Il mese scorso, in occasione di un pranzo a porte chiuse per una raccolta fondi in New Jersey, i presenti dicono di aver visto un Mike Johnson come mai prima. E sì, da deputato semplice anche lui si è opposto all’invio di nuovi aiuti: chiedeva un maggiore controllo sui fondi stanziati, elencava miriadi di priorità da sostituire al sostegno dell’Ucraina. Ma adesso, giura chi gli ha parlato, qualcosa è cambiato: dicono sia la responsabilità del governo a fare questo effetto.
Un appassionato monologo ha così colpito al cuore l’intero uditorio. Ecco, Johnson sta ora richiamando le sue radici da repubblicano alla Reagan, si spinge a definire Vladimir Putin niente di meno che “un pazzo“. E Jacquie Colgan, seduta in ascolto, non è insensibile a quel discorso. Sarà anche una signora di mezza età, ma quando l’invasione ha avuto inizio non è rimasta con le mani in mano: è andata in Polonia, ha lavorato da volontaria in un campo per rifugiati, lei può permettersi di porgli la fatidica domanda.
Mr. Speaker, come farà a tenere insieme le pressioni provenienti dall’ala destra del suo stesso partito e la necessità di sostenere la resistenza? Johnson si ferma per un istante, poi le offre in risposta un aneddoto personale. Nel suo ufficio, dice, è custodita e incorniciata una copia della famosa citazione: “L’unica cosa necessaria per il trionfo del male è che gli uomini buoni non facciano nulla“.
Guardando negli occhi la sua interlocutrice, Johnson garantisce: “Non sarà così per noi. Faremo la nostra parte“.

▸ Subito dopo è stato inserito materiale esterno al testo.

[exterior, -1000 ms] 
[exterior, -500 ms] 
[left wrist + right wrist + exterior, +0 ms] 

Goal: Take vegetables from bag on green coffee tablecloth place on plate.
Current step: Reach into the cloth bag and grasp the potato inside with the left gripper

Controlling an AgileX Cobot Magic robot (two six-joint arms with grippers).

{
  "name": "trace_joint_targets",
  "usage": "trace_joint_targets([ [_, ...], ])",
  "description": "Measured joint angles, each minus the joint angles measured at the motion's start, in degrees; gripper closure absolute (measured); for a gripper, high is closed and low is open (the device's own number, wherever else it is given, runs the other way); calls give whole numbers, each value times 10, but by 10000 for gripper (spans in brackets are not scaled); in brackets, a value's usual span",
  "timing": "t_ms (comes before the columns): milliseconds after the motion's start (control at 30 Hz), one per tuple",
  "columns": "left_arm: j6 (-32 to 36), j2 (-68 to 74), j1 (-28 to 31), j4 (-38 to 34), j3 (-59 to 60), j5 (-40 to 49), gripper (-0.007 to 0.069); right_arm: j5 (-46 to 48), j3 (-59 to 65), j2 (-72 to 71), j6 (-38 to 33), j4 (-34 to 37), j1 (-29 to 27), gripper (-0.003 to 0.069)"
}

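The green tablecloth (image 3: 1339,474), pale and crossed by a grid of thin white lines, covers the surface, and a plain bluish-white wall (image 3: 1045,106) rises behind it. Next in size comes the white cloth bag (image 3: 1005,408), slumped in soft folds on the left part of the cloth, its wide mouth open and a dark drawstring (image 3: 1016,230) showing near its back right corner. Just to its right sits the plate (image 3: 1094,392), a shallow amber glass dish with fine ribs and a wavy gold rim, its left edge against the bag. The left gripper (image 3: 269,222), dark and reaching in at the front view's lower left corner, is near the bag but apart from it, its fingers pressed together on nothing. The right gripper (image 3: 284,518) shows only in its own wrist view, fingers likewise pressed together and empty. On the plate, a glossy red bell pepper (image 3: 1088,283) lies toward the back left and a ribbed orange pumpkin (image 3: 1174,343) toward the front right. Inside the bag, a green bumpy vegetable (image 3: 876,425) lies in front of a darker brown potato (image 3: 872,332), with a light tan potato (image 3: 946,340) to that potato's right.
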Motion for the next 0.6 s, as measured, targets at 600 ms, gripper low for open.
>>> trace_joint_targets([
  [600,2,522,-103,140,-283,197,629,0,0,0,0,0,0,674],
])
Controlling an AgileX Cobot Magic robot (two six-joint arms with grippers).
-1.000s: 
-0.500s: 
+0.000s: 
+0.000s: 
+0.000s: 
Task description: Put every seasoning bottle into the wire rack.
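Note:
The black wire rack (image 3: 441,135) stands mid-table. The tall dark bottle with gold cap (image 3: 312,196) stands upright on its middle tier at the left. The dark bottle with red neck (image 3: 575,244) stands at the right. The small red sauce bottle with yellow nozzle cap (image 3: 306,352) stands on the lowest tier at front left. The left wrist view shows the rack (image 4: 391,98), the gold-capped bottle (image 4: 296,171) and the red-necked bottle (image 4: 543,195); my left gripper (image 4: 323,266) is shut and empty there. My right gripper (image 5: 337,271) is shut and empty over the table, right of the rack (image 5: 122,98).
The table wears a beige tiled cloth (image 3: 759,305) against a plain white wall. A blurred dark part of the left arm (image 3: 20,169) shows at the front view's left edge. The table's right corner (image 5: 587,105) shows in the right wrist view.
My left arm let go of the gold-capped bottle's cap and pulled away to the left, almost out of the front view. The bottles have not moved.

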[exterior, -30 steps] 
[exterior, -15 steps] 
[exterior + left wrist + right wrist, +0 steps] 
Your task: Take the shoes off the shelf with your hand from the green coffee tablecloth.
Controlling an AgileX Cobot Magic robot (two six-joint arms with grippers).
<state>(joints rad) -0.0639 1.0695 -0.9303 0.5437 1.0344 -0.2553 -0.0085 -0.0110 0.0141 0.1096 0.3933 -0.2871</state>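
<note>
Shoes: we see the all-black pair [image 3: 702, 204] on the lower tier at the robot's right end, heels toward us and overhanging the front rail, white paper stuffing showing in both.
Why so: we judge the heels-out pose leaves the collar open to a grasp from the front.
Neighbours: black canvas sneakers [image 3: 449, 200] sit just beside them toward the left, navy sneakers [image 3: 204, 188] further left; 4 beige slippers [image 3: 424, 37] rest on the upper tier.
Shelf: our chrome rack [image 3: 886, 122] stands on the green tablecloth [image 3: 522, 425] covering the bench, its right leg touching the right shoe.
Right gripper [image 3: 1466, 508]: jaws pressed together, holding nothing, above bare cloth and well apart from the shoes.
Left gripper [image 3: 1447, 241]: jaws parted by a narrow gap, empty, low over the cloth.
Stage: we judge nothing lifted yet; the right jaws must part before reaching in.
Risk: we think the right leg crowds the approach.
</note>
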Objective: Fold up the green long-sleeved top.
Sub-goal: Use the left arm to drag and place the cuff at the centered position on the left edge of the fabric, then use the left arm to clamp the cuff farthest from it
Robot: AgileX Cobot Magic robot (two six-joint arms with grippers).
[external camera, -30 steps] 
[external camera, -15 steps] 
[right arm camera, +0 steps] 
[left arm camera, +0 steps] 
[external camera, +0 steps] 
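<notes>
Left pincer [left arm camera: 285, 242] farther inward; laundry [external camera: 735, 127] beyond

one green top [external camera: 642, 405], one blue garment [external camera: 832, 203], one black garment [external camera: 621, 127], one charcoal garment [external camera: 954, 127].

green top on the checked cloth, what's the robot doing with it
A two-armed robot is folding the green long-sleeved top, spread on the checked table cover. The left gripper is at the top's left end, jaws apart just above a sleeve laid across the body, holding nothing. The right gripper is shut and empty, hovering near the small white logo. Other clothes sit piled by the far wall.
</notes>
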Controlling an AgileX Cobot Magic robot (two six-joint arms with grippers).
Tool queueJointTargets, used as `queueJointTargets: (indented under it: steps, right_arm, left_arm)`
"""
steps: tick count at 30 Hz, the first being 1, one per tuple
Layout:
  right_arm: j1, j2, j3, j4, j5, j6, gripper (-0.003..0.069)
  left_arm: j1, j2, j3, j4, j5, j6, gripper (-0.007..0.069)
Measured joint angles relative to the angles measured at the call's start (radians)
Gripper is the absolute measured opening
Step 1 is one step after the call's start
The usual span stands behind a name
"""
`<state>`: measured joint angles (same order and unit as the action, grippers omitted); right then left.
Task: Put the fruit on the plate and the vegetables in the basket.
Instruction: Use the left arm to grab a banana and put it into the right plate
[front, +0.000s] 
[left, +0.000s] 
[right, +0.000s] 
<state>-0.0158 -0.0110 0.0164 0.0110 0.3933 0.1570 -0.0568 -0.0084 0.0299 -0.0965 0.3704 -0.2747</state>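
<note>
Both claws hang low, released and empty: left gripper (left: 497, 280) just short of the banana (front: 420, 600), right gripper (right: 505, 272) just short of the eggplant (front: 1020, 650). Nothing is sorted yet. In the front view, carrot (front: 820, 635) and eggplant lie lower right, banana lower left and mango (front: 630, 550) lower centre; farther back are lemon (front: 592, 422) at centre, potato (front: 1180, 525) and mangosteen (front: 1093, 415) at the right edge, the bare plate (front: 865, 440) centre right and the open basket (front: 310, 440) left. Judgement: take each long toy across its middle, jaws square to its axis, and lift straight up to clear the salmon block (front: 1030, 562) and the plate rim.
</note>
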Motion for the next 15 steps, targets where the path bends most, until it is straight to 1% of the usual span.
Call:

Resta da capire come potrà mantenere la sua promessa.
La situazione al Congresso USA: la possibile mossa di Johnson, la minaccia pendente di una mozione di sfiducia, le conseguenze di un fallimento secondo il comandante delle forze americane in Europa
I Democratici scommettono che alla fine Mike Johnson dovrà arrendersi all’evidenza: non esiste alternativa al pacchetto approvato a febbraio in Senato – 95 miliardi di dollari in aiuti per l’Ucraina, Israele, Taiwan – al disegno di legge che proprio lo Speaker aveva giudicato “morto in partenza“.
Johnson si è così messo in testa di ripartire da zero, o quasi, lavorando di fantasia. E di pallottoliere. L’idea di partenza merita attenzione. Prevede di spacchettare la mole di aiuti, tenendo votazioni singole per ogni elemento. Una volta per l’Ucraina, un’altra per Israele, un’altra ancora per Taiwan. Una strategia pensata per evitare di disperdere voti di deputati democratici ormai dichiaratamente ostili a Netanyahu e alla sua guerra, e per questo indisponibli ad acconsentire all’invio di nuovi aiuti per Kyiv se ciò dovesse significare approvarli pure per Israele.